No doubt, Australian Sailing will say that the appeal was concluded in terms of the RRS and in a manner consistent with their own policies.
However, the RRS do not exist in a bubble, quarantined from the rest of the country or indeed it’s laws.
It must be accepted that rules of a domestic tribunal such as an appeal panel under the RRS can and will limit the rights of a person appearing before that domestic tribunal and may in some cases restrict the procedural fairness to be accorded.
However, it is also uncontroversial that even in domestic tribunals in Australia at least, whether as a matter of public policy or implied contract, that the hearing must be conducted with good faith and honesty as those terms are understood in the context of administrative decision making.
These requirements manifest themselves in many ways but include the right to procedural fairness, protection from decisions which are absurd or unreasonable or the making of decisions which are contrary to fundamental principles of common justice.
Having reviewed the Decision of the appeal panel, it is controversial whether the requirements of the RRS and the procedures adopted by Sailing Australia meet the aforementioned general principles.

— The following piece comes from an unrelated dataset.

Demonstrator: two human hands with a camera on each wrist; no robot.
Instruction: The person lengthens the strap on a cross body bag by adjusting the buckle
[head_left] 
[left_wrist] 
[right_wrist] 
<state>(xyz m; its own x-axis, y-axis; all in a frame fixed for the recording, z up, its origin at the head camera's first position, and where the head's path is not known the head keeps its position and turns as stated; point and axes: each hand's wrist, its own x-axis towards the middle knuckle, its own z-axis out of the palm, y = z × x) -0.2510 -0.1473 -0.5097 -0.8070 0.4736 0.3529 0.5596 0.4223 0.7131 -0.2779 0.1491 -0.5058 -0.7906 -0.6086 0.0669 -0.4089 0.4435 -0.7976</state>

To be clear, if there is problem, then Australian Sailing should move to fix it before a civil court thrusts a solution on the parties that nobody wants or will like.
It would an odd result that a competitor may be accorded procedural fairness in a protest hearing but not in an appeal.
Equally, it would also be odd that the outcome be determined by whether a competitor was a Corinthian or professional because of the detriment to that person’s livelihood or trade caused by an adverse decision.
To complicate matters further, the obligation to accord procedural fairness is different across jurisdictions with Australia different to Great Britain and perhaps Singapore, so one size will not fit all.
So why does procedural fairness matter?
Australian Sailing still has to confront the problem that a person has in practical terms been excluded from participation on the sport it supposedly administers without a hearing.
Further, now another person who wishes go sailing with such a person now faces sanction without a hearing or even been afforded the opportunity to be heard.
And remember, the sand people always ride single file to hide their numbers!